_PROMPT_. What you print must match the data line for line.

○ ○ ○ ○

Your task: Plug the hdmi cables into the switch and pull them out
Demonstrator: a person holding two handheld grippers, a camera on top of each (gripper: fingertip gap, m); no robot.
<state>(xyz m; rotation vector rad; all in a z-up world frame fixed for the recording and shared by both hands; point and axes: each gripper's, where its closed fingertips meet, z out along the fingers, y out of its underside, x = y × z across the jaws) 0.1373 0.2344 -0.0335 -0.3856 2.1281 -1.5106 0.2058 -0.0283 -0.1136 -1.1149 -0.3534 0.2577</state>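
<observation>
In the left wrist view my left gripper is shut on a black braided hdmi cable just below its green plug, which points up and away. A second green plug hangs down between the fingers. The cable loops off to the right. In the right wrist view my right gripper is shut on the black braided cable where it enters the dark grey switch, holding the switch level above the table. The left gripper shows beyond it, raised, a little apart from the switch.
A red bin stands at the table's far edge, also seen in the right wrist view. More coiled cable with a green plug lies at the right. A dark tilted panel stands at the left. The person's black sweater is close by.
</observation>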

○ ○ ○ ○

_RESULT BELOW_.
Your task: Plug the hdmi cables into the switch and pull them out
Demonstrator: a person holding two handheld grippers, a camera on top of each (gripper: fingertip gap, m); no robot.
<state>(xyz m; rotation vector rad; all in a z-up world frame fixed for the recording and shared by both hands; point and axes: each gripper's, where its closed fingertips meet, z out along the fingers, y out of its underside, x = y × z across the jaws) 0.1373 0.2344 -0.0335 -0.3856 2.1281 -1.5106 0.2058 -0.0283 -0.1136 -1.1149 -0.3534 0.2577</state>
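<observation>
In the left wrist view my left gripper is shut on a black braided hdmi cable just below its green plug, which points up and away. A second green plug hangs down between the fingers. The cable loops off to the right. In the right wrist view my right gripper is shut on the black braided cable where it enters the dark grey switch, holding the switch level above the table. The left gripper shows beyond it, raised, a little apart from the switch.
A red bin stands at the table's far edge, also seen in the right wrist view. More coiled cable with a green plug lies at the right. A dark tilted panel stands at the left. The person's black sweater is close by.
</observation>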

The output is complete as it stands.